A separação de moléculas carregadas em um campo elétrico é denominada como eletroforese. Essa técnica é um procedimento básico e essencial para qualquer laboratório. De acordo com o tamanho, forma e carga as moléculas são separadas uma das outras por meio da eletroforese.
O método mais utilizado para a separação dos fragmentos de DNA é a eletroforese através do gel de agarose, matriz na qual é aplicada a amostra, permitindo realizar a separação dessas moléculas. Esse procedimento é usado como método analítico e preparativo, pois depois de separar as moléculas de DNA, um fragmento específico pode ser extraído do gel para posteriormente ser utilizado em diversos procedimentos, a partir de técnicas de manipulação genética.
A Agarose é um polissacarídeo, neutro extraído da parede celular de determinadas algas, que dissolve em água fervente e quando esfria sua estrutura fica parecida com uma gelatina. Quimicamente falando, sua estrutura permite a formação de gel altamente resistente, mesmo em baixas concentrações. O gel possui uma estrutura macrorreticular (com aspecto de rede, formando malhas), que pode ser ajustada simplesmente pela variação da concentração de agarose (quanto mais alta a concentração, menor o tamanho dos poros). Isso permite a passagem das moléculas, atuando como peneiras moleculares e fornece as condições ideais para a realização da eletroforese.
Quando há baixa porcentagem de agarose no gel, é relativamente fácil de ser manipulando, sendo indicado para separar moléculas grandes como DNA e RNA, proteínas e alguns complexos proteicos.
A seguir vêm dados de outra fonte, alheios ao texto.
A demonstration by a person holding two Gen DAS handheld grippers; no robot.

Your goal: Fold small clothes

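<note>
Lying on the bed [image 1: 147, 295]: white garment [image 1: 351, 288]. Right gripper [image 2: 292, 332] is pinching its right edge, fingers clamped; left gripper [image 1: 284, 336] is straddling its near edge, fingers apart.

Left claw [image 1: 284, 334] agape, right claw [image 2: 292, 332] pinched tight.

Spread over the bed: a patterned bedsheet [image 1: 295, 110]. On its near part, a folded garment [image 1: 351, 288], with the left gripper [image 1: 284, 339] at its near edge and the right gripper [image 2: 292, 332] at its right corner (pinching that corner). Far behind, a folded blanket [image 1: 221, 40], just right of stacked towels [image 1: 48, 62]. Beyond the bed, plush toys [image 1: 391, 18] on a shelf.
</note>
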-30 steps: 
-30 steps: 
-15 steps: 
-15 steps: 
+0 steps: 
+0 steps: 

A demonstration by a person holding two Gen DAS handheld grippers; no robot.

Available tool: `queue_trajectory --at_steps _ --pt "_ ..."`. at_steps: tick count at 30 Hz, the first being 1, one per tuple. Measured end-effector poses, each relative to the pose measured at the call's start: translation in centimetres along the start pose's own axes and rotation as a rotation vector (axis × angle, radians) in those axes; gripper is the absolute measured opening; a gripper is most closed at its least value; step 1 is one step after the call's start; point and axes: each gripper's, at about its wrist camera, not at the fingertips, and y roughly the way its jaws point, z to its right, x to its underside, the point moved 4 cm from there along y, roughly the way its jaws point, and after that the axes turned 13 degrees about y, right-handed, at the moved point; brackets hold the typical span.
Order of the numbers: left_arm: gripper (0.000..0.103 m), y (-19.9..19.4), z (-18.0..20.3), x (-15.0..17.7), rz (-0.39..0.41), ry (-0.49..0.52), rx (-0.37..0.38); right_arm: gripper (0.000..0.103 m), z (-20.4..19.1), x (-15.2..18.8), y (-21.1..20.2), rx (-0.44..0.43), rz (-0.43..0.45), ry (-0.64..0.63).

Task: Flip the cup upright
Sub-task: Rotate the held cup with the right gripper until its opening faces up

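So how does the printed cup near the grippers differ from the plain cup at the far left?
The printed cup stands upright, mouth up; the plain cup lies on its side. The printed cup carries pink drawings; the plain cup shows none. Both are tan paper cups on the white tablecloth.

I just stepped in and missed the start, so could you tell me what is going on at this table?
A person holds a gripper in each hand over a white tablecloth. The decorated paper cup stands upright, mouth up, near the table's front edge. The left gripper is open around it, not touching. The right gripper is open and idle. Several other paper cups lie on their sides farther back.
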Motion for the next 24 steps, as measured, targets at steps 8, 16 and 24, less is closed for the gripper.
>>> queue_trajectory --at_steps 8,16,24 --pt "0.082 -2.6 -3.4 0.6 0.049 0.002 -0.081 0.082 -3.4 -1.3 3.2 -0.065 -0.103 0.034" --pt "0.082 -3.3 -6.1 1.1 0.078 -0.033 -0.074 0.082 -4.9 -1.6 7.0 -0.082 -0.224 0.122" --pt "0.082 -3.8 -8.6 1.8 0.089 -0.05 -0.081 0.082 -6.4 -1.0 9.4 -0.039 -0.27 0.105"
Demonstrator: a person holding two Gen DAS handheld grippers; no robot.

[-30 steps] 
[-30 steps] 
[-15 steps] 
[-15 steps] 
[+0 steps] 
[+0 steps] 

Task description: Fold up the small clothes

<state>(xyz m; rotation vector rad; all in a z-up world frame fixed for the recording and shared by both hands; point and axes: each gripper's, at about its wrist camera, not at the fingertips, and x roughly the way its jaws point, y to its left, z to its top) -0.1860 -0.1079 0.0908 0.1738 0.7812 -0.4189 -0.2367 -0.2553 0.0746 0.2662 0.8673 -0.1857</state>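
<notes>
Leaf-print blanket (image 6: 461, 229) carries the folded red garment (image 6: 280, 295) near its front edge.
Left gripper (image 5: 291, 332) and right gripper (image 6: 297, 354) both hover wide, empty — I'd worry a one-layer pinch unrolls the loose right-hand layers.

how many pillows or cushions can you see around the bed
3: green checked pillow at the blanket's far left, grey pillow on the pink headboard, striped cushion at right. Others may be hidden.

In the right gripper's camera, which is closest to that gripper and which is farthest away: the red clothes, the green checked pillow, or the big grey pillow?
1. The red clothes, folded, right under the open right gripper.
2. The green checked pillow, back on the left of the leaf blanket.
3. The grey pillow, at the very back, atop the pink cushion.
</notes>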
Os fragmentos de DNA menores podem migrar através de um gel de agarose mais rapidamente que os fragmentos maiores.
O preparo do gel de agarose
Vale lembrar que o gel deve ser preparado de acordo com o tamanho da molécula que será estudada. A seguir, você pode analisar a concentração de 2,5% porém você pode modificar a quantidade de agarose a ser pesada de acordo com o necessário (por ex.: para gel 1,5% pesar apenas 1,5 g).
Reagentes e materiais
- Preparo de 100 ml de gel de agarose 2,5%
- EPI’s (Equipamento de Proteção Individual)
- 2, 5g de agarose pulverizada
- 100 ml TBE 1X
- brometo de etídeo /corante safer
- Proveta graduada de 100 ml
- Barca de pesagemou papel manteiga para pesagem
- Espátula
- Balão volumétrico de 500 ml
- Luva de pano emborrachada
Equipamentos
- Balança analítica
- Micro-ondas
- Cuba horizontal para eletroforese
Passo a passo
- Antes de tudo, é preciso se vestir de maneira adequada para o procedimento.
- Agora é preciso ligar e equilibrar a balança. Para pesar a agarose, conte com a ajuda da barca, copo ou papel manteiga.
- Será preciso colocar 100 ml de TBE 1x em um balão volumétrico, para isso utilize uma proveta. Depois, adicione a agarose pesada e homogeneizada.
- Aqueça no micro-ondas a solução até a total dissolução, sem bolhas.
- Adicione, com uma micropipeta, 5 uL de brometo de etídeo no gel e deixe uniforme.
- Em cada cuba, despeje 30 ml do gel.
- Colocar o suporte com os pentes próprios que servirão como molde para produzir as cavidades no gel;
- Aguardar o gel endurecer. Ao esfriar, a agarose fica com aspecto turvo e com resistência diretamente proporcional à concentração de agarose utilizada.
- Com cuidado para não danificar a matriz do gel, os pentes devem ser retirados.
- Por fim, o gel de agarose é colocado no interior da cuba de eletroforese horizontal ou estocado em geladeira imerso em tampão TBE 1X.
- Para que aconteça a visualização de maneira correta, os géis são corados utilizando corante na amostra ou durante a preparação do gel.
Problema possível
É preciso se atentar a inutilidade do gel. Ele é considerado inviável quando forma bolhas que não foram retiradas durante o aquecimento ou ainda, quando o processo de polimerização ultrapassar 20 minutos.
O gel de agarose deve ficar homogêneo e translúcido e sua polimerização se dá em torno de 10 minutos.
Resultados
A funcionalidade do gel de agarose é visualizada por meio de uma corrida eletroforética, onde são analisados os padrões das bandas de DNA amplificado.